November 21, 2008

Wee & waxing

Ben Cousins doesn't do it for me. Never has. He has a slapable face: pretty, smug, arrogant.

The man brims-to-overflowing with insouciance, which in anyone else would be honey-bee attractive.

A little bit of Ben is too much Ben.

Except when it comes to drug testing.

He's a footballer, but apparently, if any team offers to take him in, Ben will become the world's most drug-monitored individual in the world, with the possibility of thrice weekly urine tests, topped-up with whatever number of hair strand drug tests and whatnot throughout the the year.

Cousins' has never tested drug-positive by the AFL. Never.

Cousins' has never been convicted of a crime of a violent or non-victim impacted nature.

Cousins' has no affect on public policy, the passing of legislation, the economy, or the cultural and social norms of our times.

No footballer warrants such intrusive and abusive treatment proposed by the AFL.

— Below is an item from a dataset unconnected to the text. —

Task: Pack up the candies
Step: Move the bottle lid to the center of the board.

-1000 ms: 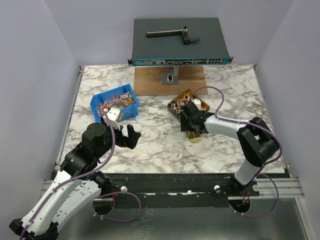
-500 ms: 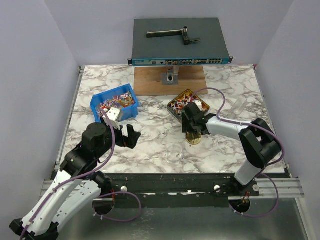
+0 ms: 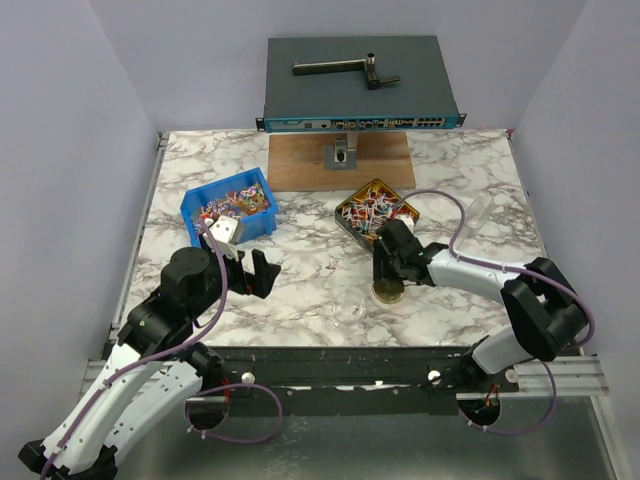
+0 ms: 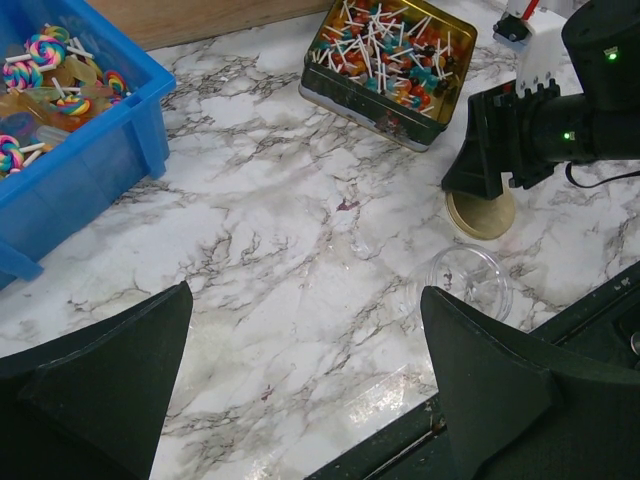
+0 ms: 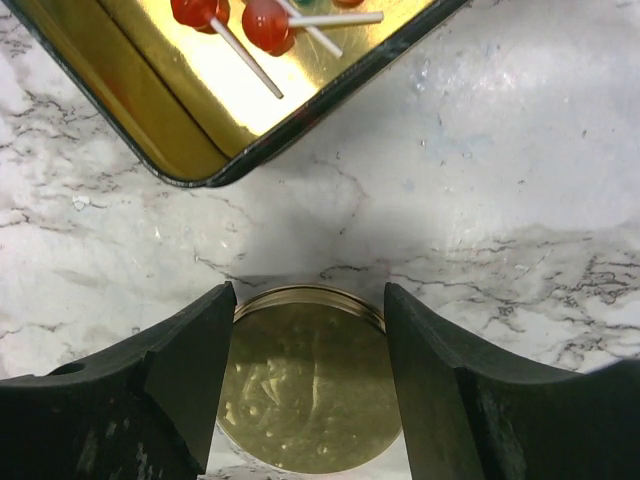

There is always the chance that St Kilda will not take him, and that would leave no team wanting him.

It may all be for the best.

With his game over Ben could continue to wax every aspect of his person without fear of anyone demanding that he grow back a minimum three centimetres worth of head, arm or genital hair so as to facilitate the outrageous testing regime that would be imposed on his being.

Cousins comeback

Cousins on notice

2 comments:

  1. Anonymous10:54 PM

    The whole drugs in AFL thing makes me shake my head. The drug teasting regime is atrocious and does nothing to stop players using drugs, particularly in the off season. The "three strikes until we tell anyone" rule? Disgraceful.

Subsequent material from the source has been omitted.